Suppose a barefoot person steps on a tack and then feels some intense pain. He then takes the tack out and treats the foot. In this sort of experience, evidently electric-chemical currents travel from the foot into the brain and the person experiences pain and, as a result, he removes the tack and treats the injury. Now if one is a physicalist, only matter, physical energy, space and time exist. So, the physicalist can only account for the experience in terms of activity within the body and its surrounding environment.
However, a problem arises. The physicalist picture of the experience fails to explain how consciousness is involved in the event. Not only does the person have biological processes with the nerves giving a signal to the brain, but also the person has a subjective feeling of pain. And that pain seems to affect the behavior of the person. The physicalist position cannot explain, by its own terms, how the consciousness of pain is germane to a person expressing frustration and taking the tack off. After all, if the person had the same physical processes occur with his body, but had no pain from stepping onto the tack then the person would not have reacted in frustration.
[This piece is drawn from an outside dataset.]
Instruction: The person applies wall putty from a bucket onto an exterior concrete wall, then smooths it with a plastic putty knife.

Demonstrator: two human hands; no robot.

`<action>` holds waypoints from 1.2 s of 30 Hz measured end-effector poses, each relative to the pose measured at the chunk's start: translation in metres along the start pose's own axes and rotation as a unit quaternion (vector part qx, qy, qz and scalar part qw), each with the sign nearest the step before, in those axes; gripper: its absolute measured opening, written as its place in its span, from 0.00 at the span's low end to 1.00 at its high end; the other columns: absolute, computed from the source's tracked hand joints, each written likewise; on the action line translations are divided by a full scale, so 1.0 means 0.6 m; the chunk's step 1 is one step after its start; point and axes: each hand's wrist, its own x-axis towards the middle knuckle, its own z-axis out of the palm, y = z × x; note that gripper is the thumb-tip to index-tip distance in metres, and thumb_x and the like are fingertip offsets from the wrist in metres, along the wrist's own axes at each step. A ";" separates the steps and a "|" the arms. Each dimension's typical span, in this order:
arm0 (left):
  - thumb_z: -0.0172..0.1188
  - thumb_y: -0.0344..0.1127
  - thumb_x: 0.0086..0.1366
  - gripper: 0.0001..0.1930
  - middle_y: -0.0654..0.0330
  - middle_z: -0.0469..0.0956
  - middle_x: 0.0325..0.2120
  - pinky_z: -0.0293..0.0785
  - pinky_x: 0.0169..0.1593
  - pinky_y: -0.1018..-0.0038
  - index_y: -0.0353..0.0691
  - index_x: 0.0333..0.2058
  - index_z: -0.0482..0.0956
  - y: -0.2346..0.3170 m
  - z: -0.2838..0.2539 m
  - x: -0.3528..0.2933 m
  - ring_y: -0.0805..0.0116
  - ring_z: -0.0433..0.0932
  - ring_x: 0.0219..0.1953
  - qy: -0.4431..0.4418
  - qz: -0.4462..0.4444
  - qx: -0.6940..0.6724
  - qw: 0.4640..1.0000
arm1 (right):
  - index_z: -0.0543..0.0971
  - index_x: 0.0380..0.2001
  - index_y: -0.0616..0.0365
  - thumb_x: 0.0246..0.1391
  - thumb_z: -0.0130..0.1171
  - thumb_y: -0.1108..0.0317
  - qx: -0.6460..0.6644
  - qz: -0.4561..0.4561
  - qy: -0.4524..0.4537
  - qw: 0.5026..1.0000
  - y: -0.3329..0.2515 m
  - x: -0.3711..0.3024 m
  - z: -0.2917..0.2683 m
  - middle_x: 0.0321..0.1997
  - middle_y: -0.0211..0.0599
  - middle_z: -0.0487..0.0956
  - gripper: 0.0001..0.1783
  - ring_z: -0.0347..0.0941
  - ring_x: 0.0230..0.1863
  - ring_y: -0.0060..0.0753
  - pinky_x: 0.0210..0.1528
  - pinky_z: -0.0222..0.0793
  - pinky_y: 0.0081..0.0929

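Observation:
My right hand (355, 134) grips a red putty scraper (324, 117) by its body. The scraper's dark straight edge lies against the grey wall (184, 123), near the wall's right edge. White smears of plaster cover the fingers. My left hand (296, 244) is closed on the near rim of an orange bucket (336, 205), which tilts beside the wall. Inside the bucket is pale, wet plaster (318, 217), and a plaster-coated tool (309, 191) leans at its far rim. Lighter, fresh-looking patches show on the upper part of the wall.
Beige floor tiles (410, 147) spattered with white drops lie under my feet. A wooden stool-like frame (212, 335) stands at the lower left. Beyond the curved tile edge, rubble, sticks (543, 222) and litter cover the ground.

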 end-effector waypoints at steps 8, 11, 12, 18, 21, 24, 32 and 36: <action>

Remember, the physicalist wants to say that only mind-independent, external matter-in-space-and-time exists. So, the behavior of the person saying “ouch” and removing the tack can only be explained in terms of matter-in-motion, according to physicalism. But the problem is that the behavior of the person reacting cannot be explained solely by material terms. In addition to biological processes, like the signal traveling to the brain, the person also has consciousness like the feeling of pain, which is, in part, responsible for the reaction of the individual. Because physicalism reduces all reality to matter and energy in motion, it fails to explain the pain, or how consciousness in certain instances is relevant in human behavior.
In other words, physicalism does not seem to explain why the pain is, at least in part, responsible for the person’s behavior. And yet commonsense and experience suggests that pain (or pleasure) in some instances does contribute to the behavior of a person.
So even a rigid materialist, physicalist account fails to free us from all “interaction problems” when it comes to the philosophy of mind. Physicalismhas its own “interaction problem” due to how it only accepts external, material entities and thus omits the role consciousness in human action.
Thus, there are over-weighing reasons to believe that human persons have souls. The concept of soul or mental substance has serious advantages over materialistic accounts of the mind, and the notion of the soul dodges the “divisible parts problem” and other related problems like the “binding problem.” On top of that, the “interaction objection” to the soul seems to be powerless. But even if the “interaction objection” were successful, still, there would be other options on how the soul might relate to the body other than what is described by interactionist substance-dualism.
Overall, I find the concept of soul or mental substance to be a competent and well supported account of human consciousness. And history.